The original Mid-Manhattan Bus Terminal (now PABT's South Wing), built in the International Style, was opened on December 15, 1950. The four-story terminal measured 200 by 800 ft and was 65 ft tall, with a 500-space parking lot and 50 stores. The ground level contained 40 slips for long-haul buses, as well as an auxiliary platform with space for 15 more buses. The second level was the main concourse and contained ticket offices, waiting rooms, baggage check, restaurants, shops, a 300-seat newsreel theater, and escalators to other levels. The third story was the suburban concourse, which was divided into three sections and contained 72 loading slips and 15 unloading slips. The fourth story was for short-haul buses. A system of pipes was embedded into the reinforced-concrete ramps leading to the terminal, keeping the ramps free of ice. The Port of New York Authority had also proposed a heliport on the roof during the terminal's construction, and the agency had authorized the construction of a ramp to the 42nd Street and Eighth Avenue subway station just before the terminal opened.

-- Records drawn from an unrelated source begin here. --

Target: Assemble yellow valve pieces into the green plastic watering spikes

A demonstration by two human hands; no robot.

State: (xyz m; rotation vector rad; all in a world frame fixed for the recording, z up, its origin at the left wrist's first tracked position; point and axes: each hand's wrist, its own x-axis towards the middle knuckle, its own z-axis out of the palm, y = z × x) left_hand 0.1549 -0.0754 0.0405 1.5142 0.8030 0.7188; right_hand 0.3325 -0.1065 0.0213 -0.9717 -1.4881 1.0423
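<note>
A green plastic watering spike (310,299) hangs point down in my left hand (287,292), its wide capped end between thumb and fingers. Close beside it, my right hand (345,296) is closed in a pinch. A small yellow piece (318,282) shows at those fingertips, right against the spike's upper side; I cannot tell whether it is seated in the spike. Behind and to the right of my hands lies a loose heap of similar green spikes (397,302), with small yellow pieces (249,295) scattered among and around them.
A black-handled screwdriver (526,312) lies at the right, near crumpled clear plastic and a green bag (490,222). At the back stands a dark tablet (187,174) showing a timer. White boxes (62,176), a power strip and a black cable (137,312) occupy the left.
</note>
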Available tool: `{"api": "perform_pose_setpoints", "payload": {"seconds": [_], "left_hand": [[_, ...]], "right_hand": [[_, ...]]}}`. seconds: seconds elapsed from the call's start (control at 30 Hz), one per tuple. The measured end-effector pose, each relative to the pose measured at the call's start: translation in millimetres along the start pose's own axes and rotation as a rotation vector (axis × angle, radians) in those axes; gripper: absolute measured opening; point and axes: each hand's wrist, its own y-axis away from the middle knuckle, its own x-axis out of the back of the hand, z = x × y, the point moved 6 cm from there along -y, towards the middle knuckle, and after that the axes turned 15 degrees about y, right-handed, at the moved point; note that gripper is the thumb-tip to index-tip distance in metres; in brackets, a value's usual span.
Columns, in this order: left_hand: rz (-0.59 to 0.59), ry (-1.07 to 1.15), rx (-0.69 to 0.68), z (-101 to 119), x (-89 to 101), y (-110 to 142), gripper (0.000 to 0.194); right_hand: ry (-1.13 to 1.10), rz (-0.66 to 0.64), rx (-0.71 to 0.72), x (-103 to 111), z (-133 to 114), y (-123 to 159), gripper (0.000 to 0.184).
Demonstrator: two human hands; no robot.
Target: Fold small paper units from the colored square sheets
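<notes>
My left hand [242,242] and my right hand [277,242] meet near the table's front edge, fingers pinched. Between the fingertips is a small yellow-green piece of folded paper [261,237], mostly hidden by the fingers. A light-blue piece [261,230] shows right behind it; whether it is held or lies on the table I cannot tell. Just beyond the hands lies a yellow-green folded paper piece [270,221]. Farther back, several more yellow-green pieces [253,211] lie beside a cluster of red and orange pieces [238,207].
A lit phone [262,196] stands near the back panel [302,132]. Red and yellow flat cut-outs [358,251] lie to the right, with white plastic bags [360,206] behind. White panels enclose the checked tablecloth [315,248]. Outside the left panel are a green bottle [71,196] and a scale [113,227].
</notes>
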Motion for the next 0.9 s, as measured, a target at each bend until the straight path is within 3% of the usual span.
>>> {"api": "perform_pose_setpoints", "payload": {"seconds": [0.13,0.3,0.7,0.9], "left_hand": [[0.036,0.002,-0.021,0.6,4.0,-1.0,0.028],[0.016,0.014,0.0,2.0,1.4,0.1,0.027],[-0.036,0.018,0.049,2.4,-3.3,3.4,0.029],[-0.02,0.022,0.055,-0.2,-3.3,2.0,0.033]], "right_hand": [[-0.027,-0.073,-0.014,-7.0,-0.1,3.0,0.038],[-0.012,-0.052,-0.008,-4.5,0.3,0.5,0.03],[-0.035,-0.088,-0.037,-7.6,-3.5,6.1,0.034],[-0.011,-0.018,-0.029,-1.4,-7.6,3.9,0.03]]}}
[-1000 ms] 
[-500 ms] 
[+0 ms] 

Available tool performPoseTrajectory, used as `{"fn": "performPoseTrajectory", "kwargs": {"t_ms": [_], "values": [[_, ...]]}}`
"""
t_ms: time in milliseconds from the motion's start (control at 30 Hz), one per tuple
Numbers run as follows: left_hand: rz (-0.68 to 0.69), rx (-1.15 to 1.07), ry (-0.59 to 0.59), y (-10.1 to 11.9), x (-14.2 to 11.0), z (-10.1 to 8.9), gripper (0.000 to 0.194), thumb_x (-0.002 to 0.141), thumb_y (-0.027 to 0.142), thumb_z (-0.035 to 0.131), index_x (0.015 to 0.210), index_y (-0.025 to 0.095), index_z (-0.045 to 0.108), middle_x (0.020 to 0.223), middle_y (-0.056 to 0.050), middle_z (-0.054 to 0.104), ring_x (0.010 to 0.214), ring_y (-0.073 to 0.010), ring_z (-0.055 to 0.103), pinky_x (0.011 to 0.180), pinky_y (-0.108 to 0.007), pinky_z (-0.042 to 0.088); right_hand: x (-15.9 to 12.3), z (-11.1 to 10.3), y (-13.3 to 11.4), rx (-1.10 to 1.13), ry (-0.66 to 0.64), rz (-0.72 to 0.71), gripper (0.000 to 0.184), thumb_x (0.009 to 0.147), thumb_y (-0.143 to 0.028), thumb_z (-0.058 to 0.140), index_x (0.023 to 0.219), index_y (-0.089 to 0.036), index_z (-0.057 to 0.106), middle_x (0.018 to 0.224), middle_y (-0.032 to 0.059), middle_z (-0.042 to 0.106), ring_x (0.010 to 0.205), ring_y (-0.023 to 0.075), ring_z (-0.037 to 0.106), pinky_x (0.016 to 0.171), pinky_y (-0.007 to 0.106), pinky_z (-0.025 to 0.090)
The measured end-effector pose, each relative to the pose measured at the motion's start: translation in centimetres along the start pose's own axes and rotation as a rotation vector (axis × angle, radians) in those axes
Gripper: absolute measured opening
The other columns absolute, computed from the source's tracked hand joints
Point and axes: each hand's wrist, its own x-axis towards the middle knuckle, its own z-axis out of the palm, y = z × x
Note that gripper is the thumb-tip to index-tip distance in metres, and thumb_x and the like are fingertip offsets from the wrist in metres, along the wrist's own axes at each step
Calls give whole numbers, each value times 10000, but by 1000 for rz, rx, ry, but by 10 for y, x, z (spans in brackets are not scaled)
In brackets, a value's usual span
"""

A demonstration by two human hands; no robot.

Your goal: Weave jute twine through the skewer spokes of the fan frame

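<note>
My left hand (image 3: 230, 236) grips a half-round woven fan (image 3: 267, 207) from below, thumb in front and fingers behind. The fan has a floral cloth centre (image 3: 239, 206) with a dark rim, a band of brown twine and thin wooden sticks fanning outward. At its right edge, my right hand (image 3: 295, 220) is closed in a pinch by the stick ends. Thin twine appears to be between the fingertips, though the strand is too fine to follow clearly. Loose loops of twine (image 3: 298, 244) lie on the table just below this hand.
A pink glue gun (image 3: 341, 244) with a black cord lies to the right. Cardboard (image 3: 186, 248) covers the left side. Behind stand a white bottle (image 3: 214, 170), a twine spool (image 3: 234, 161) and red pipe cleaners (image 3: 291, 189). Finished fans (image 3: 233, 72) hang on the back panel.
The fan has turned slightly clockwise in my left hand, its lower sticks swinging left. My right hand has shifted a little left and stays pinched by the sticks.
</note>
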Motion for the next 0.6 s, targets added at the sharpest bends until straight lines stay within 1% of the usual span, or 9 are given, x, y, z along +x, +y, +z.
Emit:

During its first year, the Port Authority Bus Terminal accommodated 40 million passengers; the terminal's construction was credited with diverting 5,000 buses per day from street-level bus stops. The terminal had replaced a series of coffee shops frequented by the elderly; after the coffee shops had been demolished, patrons of these establishments began meeting at the terminal instead. The terminal's rooftop garage was initially mostly empty, prompting the garage's operators to allow trucks to park there. By mid-1951, the garage was frequently fully occupied and was profitable. In the terminal's early years, the Port of New York Authority constantly cleaned the terminal, scrubbing the floor every night. Despite the large numbers of passengers who used the terminal, it recorded a net loss during its first five years, in part due to high operating expenses, debt charges, and interest costs.

=== Expansions and modifications ===

==== First expansion ====
In September 1959, the Port of New York Authority announced that it would spend $19 million to increase the bus terminal's capacity by 50 percent. The plans involved converting the existing parking lot atop the building with 25 spaces for long-haul buses and 32 spaces for short-haul buses. In addition, a 1,000-space parking lot would be built above the existing roof. That December, the Port of New York Authority approved $24 million for the expansion of the terminal and for the widening of several ramps leading from the terminal to the Lincoln Tunnel. Construction of the expansion took place during off-peak hours to minimize disruptions to bus service. As part of an experiment in 1960, the Port of New York Authority installed a canopy above one of the loading slips to shield commuters from buses' emissions. The first of 30 "legs" supporting the new parking lot were installed in November 1960, and the existing parking lot was closed the following March.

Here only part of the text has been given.